Publication | Closed Access
Accurate garment surface analysis using an active stereo robot head with application to dual-arm flattening
102
Citations
19
References
2015
Year
Unknown Venue
We present a visually guided, dual-arm, industrial robot system that is capable of autonomously flattening garments by means of a novel visual perception pipeline that fully interprets high-quality RGB-D images of a clothing scene based on an active stereo robot head. A segmented clothing range map is B-Spline smoothed prior to being parsed by means of shape and topology analysis into ‘wrinkle’ structures. The length, width and height of each wrinkle is used to quantify the topology of each wrinkle and thereby rank wrinkles by size such that a greedy algorithm can identify the largest wrinkle present. A flattening plan optimised for the largest detected wrinkle is formulated based on dual-arm manipulation.
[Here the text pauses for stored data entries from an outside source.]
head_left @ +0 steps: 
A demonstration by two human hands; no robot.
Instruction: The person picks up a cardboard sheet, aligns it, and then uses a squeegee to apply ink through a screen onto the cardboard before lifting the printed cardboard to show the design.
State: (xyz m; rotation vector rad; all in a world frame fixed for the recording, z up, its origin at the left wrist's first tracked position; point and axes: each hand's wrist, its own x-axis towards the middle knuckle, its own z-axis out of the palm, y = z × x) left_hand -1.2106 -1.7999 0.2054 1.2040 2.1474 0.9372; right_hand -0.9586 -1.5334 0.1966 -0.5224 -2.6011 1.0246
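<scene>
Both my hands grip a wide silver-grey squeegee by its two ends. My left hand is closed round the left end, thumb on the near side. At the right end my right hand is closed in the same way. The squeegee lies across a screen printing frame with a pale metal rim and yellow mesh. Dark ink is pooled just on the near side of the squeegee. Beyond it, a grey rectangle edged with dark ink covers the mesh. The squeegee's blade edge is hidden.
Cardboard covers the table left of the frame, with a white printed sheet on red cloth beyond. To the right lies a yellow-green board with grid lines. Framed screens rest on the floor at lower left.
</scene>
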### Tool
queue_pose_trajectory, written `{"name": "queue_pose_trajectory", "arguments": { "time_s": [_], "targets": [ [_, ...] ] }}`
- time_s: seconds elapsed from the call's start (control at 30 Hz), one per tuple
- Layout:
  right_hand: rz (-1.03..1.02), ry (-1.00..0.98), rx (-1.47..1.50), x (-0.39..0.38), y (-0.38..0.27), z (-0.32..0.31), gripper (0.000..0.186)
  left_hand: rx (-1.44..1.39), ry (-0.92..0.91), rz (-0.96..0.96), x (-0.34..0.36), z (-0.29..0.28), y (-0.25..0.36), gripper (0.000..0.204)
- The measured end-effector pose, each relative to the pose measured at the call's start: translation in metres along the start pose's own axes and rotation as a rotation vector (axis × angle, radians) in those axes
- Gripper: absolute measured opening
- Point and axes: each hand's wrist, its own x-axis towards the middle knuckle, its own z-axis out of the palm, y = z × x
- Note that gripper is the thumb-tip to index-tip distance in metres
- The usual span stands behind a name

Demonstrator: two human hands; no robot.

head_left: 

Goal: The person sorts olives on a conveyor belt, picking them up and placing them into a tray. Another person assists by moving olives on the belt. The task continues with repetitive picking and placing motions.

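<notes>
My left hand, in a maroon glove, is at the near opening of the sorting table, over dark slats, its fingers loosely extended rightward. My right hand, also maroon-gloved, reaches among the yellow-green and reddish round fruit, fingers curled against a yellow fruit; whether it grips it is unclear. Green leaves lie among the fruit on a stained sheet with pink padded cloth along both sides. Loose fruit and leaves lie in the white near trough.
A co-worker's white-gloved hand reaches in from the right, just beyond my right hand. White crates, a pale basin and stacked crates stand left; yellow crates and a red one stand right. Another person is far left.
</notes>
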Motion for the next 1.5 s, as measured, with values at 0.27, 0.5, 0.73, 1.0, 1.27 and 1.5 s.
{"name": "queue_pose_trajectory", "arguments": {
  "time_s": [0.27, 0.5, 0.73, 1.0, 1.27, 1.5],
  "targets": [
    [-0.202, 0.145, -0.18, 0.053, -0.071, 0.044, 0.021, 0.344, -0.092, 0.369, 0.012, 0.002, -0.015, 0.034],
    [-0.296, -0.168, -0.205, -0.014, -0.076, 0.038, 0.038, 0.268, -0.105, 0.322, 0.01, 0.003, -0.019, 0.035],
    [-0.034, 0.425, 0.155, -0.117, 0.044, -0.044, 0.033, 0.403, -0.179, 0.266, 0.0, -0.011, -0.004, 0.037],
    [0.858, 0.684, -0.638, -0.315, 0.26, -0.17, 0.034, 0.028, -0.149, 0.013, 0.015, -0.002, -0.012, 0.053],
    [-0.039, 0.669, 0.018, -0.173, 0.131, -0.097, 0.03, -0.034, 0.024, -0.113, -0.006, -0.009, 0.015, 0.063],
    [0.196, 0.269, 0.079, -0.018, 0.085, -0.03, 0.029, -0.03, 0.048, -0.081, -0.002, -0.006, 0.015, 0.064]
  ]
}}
We report the validation of our autonomous flattening behaviour and observe that dual-arm flattening requires significantly fewer manipulation iterations than single-arm flattening. Our experimental results also reveal that the flattening process is heavily influenced by the quality of the RGB-D sensor: use of a custom off-the-shelf high-resolution stereo-based sensor system outperformed a commercial low-resolution kinect-like camera in terms of required flattening iterations.